Task — The task calls for every line of the data to be retyped exactly.
─── Data excerpt ───
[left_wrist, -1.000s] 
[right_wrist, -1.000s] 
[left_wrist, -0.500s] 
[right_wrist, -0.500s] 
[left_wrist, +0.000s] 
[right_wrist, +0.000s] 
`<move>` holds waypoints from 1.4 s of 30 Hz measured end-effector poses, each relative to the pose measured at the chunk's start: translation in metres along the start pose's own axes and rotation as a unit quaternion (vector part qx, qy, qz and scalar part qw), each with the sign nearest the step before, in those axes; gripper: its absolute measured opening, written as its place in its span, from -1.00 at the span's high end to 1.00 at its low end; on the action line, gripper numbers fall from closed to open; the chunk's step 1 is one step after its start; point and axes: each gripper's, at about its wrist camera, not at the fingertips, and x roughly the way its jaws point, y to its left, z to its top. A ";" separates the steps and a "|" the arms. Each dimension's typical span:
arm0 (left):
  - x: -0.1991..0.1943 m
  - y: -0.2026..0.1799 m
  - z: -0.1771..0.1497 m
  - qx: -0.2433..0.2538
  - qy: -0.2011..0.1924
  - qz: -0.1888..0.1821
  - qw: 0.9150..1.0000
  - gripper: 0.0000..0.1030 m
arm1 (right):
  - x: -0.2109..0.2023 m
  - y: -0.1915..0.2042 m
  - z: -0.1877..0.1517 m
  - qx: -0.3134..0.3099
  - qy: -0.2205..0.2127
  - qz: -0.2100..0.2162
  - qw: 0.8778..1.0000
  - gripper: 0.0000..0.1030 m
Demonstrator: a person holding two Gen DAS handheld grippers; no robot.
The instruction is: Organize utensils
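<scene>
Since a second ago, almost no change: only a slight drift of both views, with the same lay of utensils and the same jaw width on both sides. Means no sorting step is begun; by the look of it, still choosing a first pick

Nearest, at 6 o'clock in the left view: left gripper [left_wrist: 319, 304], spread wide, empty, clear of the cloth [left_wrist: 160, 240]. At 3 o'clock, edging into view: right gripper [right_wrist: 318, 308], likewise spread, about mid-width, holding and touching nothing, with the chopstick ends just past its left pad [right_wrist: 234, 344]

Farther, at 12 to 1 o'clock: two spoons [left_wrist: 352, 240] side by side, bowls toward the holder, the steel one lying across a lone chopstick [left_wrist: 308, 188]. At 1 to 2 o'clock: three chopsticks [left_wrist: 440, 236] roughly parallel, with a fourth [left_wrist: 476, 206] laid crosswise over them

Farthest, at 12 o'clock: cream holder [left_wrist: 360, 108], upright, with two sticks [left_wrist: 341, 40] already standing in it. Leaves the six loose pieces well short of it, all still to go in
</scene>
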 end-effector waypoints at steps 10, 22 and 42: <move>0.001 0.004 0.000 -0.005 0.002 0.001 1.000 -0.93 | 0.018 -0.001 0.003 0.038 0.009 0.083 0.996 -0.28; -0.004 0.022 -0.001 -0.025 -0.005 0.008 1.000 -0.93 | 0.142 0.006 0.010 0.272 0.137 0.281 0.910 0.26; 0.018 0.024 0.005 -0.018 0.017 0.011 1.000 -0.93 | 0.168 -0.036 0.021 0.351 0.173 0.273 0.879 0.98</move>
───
Exercise solution —
[left_wrist, -1.000s] 
[right_wrist, -1.000s] 
[left_wrist, -0.500s] 
[right_wrist, -0.500s] 
[left_wrist, +0.000s] 
[right_wrist, +0.000s] 
`<move>` holds waypoints from 1.4 s of 30 Hz measured end-effector poses, each relative to the pose measured at the chunk's start: translation in metres along the start pose's own axes and rotation as a unit quaternion (vector part qx, qy, qz and scalar part qw), each with the sign nearest the step before, in those axes; gripper: its absolute measured opening, written as its place in its span, from -1.00 at the span's high end to 1.00 at its low end; on the action line, gripper numbers fall from closed to open; the chunk's step 1 is one step after its start; point and axes: each gripper's, at about its wrist camera, not at the fingertips, and x roughly the way its jaws point, y to its left, z to its top. A ";" separates the steps and a "|" the arms. Each dimension's typical span:
arm0 (left):
  - x: -0.1991..0.1943 m
  - y: -0.2026..0.1799 m
  - z: -0.1771..0.1497 m
  - qx: -0.2433..0.2538
  - qy: -0.2011..0.1924
  - qz: -0.1888..0.1821
  - qw: 0.9150..1.0000
  - gripper: 0.0000..0.1030 m
arm1 (right):
  - x: -0.2109..0.2023 m
  - y: -0.1915..0.2042 m
  - z: -0.1877..0.1517 m
  - qx: -0.3134..0.3099
  - qy: -0.2205..0.2127
  - qz: -0.2100..0.2162
  - qw: 0.8778..1.0000
  - gripper: 0.0000..0.1030 m
Demonstrator: a person holding two Gen DAS handheld grippers; no robot.
The instruction is: Organize utensils
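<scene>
Since a second ago, almost no change: only a slight drift of both views, with the same lay of utensils and the same jaw width on both sides. Means no sorting step is begun; by the look of it, still choosing a first pick

Nearest, at 6 o'clock in the left view: left gripper [left_wrist: 319, 304], spread wide, empty, clear of the cloth [left_wrist: 160, 240]. At 3 o'clock, edging into view: right gripper [right_wrist: 318, 308], likewise spread, about mid-width, holding and touching nothing, with the chopstick ends just past its left pad [right_wrist: 234, 344]

Farther, at 12 to 1 o'clock: two spoons [left_wrist: 352, 240] side by side, bowls toward the holder, the steel one lying across a lone chopstick [left_wrist: 308, 188]. At 1 to 2 o'clock: three chopsticks [left_wrist: 440, 236] roughly parallel, with a fourth [left_wrist: 476, 206] laid crosswise over them

Farthest, at 12 o'clock: cream holder [left_wrist: 360, 108], upright, with two sticks [left_wrist: 341, 40] already standing in it. Leaves the six loose pieces well short of it, all still to go in
</scene>
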 end-effector waypoints at steps 10, 22 and 42: <move>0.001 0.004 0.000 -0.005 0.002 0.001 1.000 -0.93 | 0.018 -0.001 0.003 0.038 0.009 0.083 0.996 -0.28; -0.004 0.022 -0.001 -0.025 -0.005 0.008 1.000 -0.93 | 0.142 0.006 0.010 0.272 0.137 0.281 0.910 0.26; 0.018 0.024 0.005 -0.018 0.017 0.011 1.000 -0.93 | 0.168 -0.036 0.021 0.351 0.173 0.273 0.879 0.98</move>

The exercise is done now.